The extension would apply to all taxpayers and would cover:
- statements on the amount of income earned (loss suffered) in the tax year;
- payment of the tax due shown in the tax return, or the difference between the tax due on the income shown in this tax return and the sum of advance payments due for the period from the beginning of the year referred to in article 27(1) of the Corporate Income Tax Act.
On 06 February 2023, the Act on Family Foundations was signed by the President. According to the information available on the Government Legislation Centre’s website, the Act is to be published on 23 February 2023 at latest and enter into force 3 months after promulgation. Family foundation is a new concept in Polish law, intended for family businesses.
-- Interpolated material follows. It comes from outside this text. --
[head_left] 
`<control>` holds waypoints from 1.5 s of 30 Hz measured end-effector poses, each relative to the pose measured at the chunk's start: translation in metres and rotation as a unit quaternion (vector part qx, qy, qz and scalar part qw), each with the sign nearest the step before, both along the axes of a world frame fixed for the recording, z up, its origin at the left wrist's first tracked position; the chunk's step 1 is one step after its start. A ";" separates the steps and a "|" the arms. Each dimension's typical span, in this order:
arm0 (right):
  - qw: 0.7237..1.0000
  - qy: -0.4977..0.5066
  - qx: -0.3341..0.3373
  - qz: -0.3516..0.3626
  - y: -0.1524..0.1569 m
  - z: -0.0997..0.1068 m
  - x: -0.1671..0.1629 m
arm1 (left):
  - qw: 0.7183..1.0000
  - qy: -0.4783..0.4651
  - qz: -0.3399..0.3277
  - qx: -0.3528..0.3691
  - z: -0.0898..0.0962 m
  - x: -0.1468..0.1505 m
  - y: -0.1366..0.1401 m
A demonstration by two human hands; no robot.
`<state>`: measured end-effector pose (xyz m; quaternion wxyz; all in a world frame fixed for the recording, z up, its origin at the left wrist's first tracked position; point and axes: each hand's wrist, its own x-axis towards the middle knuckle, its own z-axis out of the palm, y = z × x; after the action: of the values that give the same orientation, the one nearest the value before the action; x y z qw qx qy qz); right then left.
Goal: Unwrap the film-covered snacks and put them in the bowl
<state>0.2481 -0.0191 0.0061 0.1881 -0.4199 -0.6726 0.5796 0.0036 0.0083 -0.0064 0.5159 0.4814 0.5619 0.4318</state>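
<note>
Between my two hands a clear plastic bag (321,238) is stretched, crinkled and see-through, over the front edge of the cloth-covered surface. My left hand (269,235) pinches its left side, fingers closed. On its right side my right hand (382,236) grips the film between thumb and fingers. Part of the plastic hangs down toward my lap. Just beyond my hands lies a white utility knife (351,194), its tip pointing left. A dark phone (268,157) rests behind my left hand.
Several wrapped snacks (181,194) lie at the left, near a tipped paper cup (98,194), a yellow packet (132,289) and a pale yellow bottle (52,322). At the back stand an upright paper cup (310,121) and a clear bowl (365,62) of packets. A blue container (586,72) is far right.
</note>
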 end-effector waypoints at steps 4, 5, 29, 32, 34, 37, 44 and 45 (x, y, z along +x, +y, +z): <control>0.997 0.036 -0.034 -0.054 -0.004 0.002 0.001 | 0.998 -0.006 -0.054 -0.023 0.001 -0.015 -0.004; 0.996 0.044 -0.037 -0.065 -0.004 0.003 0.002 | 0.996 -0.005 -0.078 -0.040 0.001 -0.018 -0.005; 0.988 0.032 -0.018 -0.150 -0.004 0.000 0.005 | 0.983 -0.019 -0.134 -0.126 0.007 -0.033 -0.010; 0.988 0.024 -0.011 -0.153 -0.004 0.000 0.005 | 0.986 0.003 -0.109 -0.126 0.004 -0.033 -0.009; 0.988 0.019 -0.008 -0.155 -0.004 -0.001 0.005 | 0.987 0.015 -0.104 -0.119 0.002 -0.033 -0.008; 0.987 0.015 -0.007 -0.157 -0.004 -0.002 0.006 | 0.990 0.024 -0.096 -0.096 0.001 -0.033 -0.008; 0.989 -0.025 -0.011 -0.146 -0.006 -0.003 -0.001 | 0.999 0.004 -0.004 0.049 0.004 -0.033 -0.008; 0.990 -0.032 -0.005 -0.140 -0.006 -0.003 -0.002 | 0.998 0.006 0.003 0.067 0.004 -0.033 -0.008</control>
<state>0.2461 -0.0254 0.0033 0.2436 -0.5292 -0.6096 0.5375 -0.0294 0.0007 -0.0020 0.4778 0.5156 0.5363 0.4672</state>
It has been designed to effectively protect family assets and business continuity where the business owner descendants are unwilling to or cannot manage the company directly.
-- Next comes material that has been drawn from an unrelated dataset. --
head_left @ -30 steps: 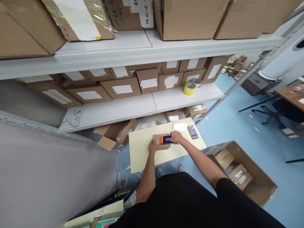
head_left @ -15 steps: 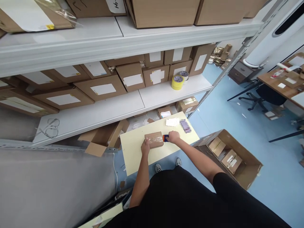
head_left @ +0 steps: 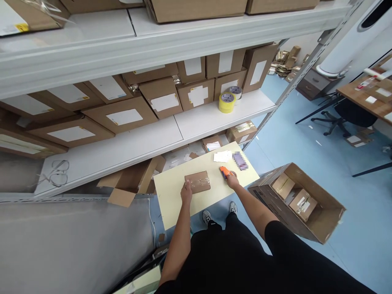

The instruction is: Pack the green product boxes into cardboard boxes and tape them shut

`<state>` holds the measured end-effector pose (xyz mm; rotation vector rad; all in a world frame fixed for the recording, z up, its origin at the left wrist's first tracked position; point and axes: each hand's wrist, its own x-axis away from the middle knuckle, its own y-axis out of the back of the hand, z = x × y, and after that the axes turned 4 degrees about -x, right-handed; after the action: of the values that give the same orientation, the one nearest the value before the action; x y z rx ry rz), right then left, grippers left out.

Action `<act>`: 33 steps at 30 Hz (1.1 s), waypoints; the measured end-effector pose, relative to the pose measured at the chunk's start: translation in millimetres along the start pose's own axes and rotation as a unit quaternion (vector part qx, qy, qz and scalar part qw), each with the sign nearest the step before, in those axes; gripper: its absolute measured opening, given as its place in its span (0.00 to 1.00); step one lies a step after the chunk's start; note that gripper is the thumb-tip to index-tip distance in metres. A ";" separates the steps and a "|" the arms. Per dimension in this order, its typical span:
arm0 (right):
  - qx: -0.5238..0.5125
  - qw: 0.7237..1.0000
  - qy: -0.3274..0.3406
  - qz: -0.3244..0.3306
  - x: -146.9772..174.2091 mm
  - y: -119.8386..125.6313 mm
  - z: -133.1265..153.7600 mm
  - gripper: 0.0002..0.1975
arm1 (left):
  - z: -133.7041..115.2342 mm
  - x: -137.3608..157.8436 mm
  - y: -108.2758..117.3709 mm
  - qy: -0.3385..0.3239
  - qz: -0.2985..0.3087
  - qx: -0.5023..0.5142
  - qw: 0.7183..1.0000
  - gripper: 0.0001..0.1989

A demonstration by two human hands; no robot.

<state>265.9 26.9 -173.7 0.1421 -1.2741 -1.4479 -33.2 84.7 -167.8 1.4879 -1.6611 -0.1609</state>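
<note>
A small brown cardboard box with shiny clear tape across its top lies on the pale yellow tabletop. My left hand grips its left end, thumb on top. To the right of the box and apart from it, my right hand is closed around an orange-and-blue tape dispenser, held over the table. White paper labels and a blurred purple item lie just beyond the dispenser.
A large open carton holding small boxes stands right of the table. Ahead, a shelf carries labelled boxes, a yellow tape roll and a paler roll. An open-flapped box sits below the shelf, left of the table.
My right hand has drawn the tape dispenser away from the box's right end and turned it, so its orange side shows. My left hand stays on the box. The view has shifted slightly.
</note>
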 end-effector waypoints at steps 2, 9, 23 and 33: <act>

In its judgment dated 07 February 2023 (case file II FSK 1686/20), the Supreme Administrative Court confirmed that vouchers granted employees by employers, entitling to meals, food products or non-alcoholic beverages should be subject to PIT exemption under Article 2(1)(11b) of the PIT Act, while the value of such vouchers shall not be treated as employee’s income under employment relationship subject to personal income tax, being a basis for calculating, withholding and paying advances by the employer, acting as the remitter.
The Court noted that since the legislator provided in the regulations that the employee may prepare a meal on their own, and in the provisions of the tax law the tax legislator provided that the value of these benefits, whether expressed in vouchers or benefits in kind, is exempt from income tax, there is no room for a different interpretation.
Taxpayers submitting their returns for 2022 may apply child relief, which is one of the most popular types of tax credit provided for under the Polish tax regime.
The relief may be applied by parents, legal guardians, and foster families settling their taxes according to the tax scale, providing that:
- Their children are minor;
- Their children are of legal age, but still under 25 and continue their education at school or university, provided that in the previous year their income was not higher than twelve times the amount of the social pension (since 2022, social pension amounts to PLN 1,338.44, which means that the cap on the child's earnings is PLN 16,061.28);
- They receive a carer’s (attendance) allowance or a social pension, regardless of the children's age.
The value of the tax relief depends on the number of children per taxpayer. The maximum amount of the relief for a single child is PLN 1,112.04. For example, if the taxpayer has three children, they may apply the relief in the amount of PLN 1,112.04 for the first and second child and PLN 2,000.04 for the third child. It should be noted, however, that the possibility to apply the relief for a single child is capped by the taxpayer’s income, e.g., the total income of the spouses may not exceed PLN 112,000 for joint returns. Importantly, the relief is not universally available. It cannot be applied by individuals taxed with 19% flat rate on income from business activity or special branches of agricultural production, applying the lump-sum income tax (on recorded revenue) or subject to fixed amount tax.